Charlie Weeb drank a Scotch and tried to sleep, but he couldn't. In recent nights he had been kept awake by the chilling realization that Lunker Lakes, his dream city, was in deep trouble. The first blow had come from the Federal Deposit Insurance Corporation, whose auditors had swept into the offices of First Standard Eurobank of Ohio and discovered that the whole damn thing was on the verge of insolvency. The problem was bad loans, huge ones, which First Standard Eurobank apparently handed out as freely as desk calendars. The Outdoor Christian Network, doing business as Lunker Lakes Ltd., had been the beneficiary of just such unbridled generosity—twenty-four million dollars for site planning and construction. On paper there was nothing unusual about the loan or the terms of repayment (eleven percent over ten years), but in reality not much money ever got repaid. About six thousand dollars, to be exact. Wanton disorganization ruled First Standard Eurobank's collections department—as patient and amiable a bunch of Christian soldiers as Charlie Weeb had ever met. He kept missing the bimonthly payments and they kept saying don't worry and Charlie Weeb didn'tworry, because this was a fucking bank, for God's sake, and banks don't go under anymore. Then the FDIC swooped in and discovered that First Standard Eurobank had been just as patient and flexible with all its commercial customers, to the extent that virtually nobody except farmers were being made to repay their loans on time. Suddenly the president of the bank and three top assistants all moved to Barbados, leaving Uncle Sam to sort out the mess. Pretty soon the bad news trickled out: First Standard Eurobank was calling in its bad loans. All over the country big-time land developers headed for the tall grass. Charlie Weeb himself had been dodging some twit from The Wall Street Journalfor five days.

What aggravated Weeb was that he had intended all along to pay back the money, but at a pace commensurate with advance sales at Lunker Lakes. Unfortunately, sales were going very slowly. Charlie Weeb couldn't figure it out. He fired his marketing people, fired his advertising people, fired his sales people—yet nothing improved. It was maddening. The lakefront models were simply beautiful. Three bedrooms, sunken bath and sauna, cathedral ceilings, solar heating, microwave kitchens—"Christian town-home living at its finest!" Charlie Weeb was fanatical about using the term "town home," which was a fancy way of saying two-story condo.

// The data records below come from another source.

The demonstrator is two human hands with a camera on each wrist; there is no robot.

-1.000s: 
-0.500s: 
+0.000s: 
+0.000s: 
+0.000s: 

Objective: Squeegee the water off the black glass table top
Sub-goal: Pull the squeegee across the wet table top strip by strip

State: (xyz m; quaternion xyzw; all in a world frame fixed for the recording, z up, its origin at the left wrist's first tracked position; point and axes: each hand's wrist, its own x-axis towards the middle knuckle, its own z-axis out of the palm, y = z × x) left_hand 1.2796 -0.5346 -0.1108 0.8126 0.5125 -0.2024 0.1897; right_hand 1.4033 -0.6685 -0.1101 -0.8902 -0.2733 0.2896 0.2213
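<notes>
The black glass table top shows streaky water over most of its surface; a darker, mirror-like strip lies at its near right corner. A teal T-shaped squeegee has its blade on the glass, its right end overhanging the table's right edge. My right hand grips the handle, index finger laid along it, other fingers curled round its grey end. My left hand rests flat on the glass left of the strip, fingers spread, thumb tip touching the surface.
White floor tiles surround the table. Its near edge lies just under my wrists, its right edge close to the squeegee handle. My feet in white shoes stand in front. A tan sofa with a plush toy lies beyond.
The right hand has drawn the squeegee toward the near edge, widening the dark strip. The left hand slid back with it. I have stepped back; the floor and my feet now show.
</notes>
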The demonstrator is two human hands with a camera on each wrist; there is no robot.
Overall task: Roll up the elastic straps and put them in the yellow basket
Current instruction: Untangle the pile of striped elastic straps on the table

The problem with using the word "condo" was, as every idiot in Florida knew, you couldn't charge a hundred and fifty thousand for a "condo" fourteen miles away from the ocean. For this reason any Lunker Lakes salesman who spoke the word was immediately terminated. Condos carried a hideous connotation, Charlie Weeb had lectured—this wasn't a cheesy high-rise full of nasty old farts, this was a wholesome family community.With fucking bike paths!